# PROBLEM DESCRIPTION:
From the line with "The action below" to the line with "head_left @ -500", retype every line exactly, including those two, and leave out the rest of the data below.
___
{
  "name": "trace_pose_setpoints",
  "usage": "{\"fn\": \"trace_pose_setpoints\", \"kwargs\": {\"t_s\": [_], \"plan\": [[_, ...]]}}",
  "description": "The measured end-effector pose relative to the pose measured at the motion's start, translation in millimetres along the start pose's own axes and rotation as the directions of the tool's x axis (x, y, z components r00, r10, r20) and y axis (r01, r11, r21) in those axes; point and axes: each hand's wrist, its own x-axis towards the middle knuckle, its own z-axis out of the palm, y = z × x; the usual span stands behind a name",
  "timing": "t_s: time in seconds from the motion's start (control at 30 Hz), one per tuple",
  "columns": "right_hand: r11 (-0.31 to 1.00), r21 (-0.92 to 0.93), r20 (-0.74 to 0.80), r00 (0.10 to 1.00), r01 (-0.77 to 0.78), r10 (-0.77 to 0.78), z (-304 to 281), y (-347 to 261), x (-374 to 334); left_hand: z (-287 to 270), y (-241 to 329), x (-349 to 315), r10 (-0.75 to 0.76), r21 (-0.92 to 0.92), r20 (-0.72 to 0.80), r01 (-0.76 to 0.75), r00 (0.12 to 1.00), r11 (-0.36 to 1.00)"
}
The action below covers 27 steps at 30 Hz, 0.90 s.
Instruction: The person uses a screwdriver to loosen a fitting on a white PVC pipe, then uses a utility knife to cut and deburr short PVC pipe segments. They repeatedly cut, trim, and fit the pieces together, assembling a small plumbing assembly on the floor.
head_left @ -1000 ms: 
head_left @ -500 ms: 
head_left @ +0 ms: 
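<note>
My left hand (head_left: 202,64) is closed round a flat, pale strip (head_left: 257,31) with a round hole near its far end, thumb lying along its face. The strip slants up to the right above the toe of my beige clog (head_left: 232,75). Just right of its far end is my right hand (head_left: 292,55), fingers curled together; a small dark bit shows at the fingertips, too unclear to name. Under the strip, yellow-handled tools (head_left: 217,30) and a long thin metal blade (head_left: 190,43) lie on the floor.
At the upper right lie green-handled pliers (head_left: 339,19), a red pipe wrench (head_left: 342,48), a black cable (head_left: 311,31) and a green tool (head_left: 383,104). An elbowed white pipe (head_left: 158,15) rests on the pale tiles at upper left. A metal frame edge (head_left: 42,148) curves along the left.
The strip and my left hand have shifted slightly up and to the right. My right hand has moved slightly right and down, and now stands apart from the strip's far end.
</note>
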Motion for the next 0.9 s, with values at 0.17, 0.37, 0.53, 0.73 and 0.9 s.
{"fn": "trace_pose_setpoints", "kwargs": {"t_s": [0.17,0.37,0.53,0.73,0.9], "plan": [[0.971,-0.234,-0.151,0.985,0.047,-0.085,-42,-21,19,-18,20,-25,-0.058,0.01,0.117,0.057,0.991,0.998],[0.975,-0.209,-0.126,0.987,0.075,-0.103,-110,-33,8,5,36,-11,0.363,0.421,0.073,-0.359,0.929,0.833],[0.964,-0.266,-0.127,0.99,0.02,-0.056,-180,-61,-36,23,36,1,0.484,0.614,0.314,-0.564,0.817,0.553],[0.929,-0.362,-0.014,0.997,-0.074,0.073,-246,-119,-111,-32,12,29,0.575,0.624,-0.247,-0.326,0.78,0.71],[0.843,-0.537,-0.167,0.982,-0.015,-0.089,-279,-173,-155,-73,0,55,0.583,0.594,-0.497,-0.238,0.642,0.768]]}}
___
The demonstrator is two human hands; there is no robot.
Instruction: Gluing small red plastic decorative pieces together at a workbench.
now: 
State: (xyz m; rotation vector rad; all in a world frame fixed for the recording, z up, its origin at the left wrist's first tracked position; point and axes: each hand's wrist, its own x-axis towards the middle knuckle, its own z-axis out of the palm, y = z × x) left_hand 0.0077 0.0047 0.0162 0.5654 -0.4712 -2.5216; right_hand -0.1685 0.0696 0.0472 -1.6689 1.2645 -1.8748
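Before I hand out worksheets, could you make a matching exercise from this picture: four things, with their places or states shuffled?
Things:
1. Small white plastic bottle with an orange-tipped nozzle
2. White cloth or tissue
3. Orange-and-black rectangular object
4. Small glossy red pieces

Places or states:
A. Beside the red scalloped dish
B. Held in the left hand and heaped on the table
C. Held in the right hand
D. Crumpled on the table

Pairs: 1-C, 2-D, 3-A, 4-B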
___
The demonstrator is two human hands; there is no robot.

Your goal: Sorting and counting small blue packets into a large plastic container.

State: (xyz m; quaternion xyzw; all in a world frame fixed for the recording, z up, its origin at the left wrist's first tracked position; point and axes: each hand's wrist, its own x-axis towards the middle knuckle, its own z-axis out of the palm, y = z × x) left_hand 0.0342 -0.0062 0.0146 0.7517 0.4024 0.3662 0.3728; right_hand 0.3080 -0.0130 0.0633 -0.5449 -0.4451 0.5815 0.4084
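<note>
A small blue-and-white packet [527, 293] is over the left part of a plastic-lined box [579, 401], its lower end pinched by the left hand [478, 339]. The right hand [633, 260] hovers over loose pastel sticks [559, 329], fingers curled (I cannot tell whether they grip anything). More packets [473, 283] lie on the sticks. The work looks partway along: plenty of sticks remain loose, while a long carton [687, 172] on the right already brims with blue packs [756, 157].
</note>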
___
# THE ANSWER:
The action below covers 27 steps at 30 Hz, 0.90 s.
Instruction: The person uses a screwdriver to loosen a fitting on a white PVC pipe, then uses a utility knife to cut and deburr short PVC pipe segments. They repeatedly cut, trim, and fit the pieces together, assembling a small plumbing assembly on the floor.
head_left @ -1000 ms: 
head_left @ -500 ms: 

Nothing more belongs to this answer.